• [PROBLEM TO WORK ON] Pick out all lines in the listing holding the string "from" and copy them.

____

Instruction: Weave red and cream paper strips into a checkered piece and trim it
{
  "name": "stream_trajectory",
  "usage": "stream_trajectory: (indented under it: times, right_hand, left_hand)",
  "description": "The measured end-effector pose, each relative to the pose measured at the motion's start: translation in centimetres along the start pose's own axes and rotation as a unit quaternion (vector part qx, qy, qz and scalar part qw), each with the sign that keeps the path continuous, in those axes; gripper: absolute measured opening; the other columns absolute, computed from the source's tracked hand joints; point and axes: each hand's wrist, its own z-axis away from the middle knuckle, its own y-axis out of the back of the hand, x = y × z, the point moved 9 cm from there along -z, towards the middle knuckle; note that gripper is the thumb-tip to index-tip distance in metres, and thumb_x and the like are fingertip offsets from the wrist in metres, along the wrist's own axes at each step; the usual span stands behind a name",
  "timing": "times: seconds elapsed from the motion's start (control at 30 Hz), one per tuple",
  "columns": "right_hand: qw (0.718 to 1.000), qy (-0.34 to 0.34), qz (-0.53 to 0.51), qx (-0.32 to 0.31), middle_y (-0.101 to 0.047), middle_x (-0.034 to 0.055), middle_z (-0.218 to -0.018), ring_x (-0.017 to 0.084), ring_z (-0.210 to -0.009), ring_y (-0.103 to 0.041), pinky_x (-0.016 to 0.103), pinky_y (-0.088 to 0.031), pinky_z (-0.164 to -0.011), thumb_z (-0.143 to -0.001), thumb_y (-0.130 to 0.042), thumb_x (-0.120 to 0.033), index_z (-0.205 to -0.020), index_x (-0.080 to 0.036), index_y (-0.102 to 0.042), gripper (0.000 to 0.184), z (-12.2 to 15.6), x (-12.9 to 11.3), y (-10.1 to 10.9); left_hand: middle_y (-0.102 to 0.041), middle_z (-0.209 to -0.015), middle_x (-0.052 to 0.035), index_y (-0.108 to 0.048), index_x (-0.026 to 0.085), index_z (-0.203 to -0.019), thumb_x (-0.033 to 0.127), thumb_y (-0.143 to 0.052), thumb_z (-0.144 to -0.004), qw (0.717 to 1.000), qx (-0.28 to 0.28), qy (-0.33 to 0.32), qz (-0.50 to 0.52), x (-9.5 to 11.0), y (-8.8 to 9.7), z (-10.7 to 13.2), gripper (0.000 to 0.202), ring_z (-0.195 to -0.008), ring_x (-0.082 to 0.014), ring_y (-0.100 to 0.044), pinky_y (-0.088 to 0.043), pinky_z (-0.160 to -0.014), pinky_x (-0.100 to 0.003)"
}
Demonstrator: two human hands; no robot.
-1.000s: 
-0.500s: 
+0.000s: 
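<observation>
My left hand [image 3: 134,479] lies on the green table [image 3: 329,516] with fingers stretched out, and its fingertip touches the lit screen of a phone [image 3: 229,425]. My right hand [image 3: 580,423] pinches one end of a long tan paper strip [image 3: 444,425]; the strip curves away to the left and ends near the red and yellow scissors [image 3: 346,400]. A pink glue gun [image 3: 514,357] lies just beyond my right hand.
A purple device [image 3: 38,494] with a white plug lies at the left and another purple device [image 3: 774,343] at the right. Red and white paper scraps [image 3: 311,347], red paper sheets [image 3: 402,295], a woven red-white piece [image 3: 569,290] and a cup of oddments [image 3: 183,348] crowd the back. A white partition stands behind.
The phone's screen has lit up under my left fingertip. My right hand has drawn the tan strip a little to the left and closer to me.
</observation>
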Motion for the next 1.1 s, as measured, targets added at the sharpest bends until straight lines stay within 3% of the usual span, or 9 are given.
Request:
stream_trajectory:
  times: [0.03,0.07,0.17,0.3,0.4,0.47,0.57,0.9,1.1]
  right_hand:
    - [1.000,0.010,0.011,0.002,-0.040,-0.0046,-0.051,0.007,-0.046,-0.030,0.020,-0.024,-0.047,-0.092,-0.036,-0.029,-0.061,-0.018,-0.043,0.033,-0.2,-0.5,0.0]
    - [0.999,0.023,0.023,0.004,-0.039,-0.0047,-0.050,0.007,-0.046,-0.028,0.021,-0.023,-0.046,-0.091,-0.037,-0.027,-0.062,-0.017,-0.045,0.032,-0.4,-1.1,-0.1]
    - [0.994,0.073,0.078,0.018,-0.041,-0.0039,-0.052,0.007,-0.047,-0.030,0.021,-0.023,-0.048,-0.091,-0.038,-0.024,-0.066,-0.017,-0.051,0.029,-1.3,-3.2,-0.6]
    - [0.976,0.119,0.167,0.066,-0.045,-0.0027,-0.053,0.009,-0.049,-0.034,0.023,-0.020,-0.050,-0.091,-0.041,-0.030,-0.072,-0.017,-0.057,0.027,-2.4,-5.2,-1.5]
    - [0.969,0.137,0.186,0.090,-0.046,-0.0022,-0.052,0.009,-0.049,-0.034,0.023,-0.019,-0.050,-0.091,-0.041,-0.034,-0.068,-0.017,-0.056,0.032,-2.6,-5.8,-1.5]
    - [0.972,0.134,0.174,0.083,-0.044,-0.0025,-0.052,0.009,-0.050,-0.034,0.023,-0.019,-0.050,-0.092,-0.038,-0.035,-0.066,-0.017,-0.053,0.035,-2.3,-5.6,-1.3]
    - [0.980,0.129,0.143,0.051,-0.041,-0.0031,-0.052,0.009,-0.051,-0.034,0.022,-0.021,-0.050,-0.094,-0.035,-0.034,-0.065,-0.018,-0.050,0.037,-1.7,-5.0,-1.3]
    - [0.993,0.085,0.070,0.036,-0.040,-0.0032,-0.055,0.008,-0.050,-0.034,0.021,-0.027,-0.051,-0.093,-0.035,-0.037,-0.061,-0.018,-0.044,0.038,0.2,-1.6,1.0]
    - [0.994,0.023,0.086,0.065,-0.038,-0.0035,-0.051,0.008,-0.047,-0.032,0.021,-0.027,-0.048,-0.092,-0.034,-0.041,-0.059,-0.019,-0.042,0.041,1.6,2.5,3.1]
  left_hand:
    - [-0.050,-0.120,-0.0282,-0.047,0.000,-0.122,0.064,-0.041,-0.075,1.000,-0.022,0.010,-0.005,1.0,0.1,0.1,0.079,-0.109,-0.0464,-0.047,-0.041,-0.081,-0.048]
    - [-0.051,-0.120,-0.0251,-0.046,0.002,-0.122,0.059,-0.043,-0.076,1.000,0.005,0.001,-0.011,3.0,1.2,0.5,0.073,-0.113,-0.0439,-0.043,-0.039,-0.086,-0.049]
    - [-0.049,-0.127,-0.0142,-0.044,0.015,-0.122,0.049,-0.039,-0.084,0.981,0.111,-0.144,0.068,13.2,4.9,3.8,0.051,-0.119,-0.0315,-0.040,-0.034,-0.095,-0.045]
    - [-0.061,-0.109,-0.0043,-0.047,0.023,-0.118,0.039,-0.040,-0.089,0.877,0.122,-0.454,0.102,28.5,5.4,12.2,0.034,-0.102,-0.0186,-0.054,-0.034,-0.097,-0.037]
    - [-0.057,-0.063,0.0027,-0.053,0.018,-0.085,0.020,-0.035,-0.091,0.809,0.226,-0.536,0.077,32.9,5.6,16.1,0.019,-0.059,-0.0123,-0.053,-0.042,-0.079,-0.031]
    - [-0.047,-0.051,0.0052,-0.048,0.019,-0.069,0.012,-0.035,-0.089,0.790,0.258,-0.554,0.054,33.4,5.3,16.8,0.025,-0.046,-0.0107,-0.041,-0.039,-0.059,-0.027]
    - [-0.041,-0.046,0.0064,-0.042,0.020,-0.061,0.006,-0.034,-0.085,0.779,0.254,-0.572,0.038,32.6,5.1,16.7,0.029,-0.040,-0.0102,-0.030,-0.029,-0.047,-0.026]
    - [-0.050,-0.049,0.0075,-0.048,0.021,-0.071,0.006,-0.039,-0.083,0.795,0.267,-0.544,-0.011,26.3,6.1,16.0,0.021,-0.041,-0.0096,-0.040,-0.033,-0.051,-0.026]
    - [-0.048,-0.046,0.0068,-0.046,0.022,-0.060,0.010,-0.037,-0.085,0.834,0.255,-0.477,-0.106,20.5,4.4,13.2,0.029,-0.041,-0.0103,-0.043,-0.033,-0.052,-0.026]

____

• [SOLVED PROBLEM]
  "description": "The measured end-effector pose, each relative to the pose measured at the motion's start: translation in centimetres along the start pose's own axes and rotation as a unit quaternion (vector part qx, qy, qz and scalar part qw), each with the sign that keeps the path continuous, in those axes; gripper: absolute measured opening; the other columns absolute, computed from the source's tracked hand joints; point and axes: each hand's wrist, its own z-axis away from the middle knuckle, its own y-axis out of the back of the hand, x = y × z, the point moved 9 cm from there along -z, towards the middle knuckle; note that gripper is the thumb-tip to index-tip distance in metres, and thumb_x and the like are fingertip offsets from the wrist in metres, along the wrist's own axes at each step; the usual span stands behind a name",
  "timing": "times: seconds elapsed from the motion's start (control at 30 Hz), one per tuple",

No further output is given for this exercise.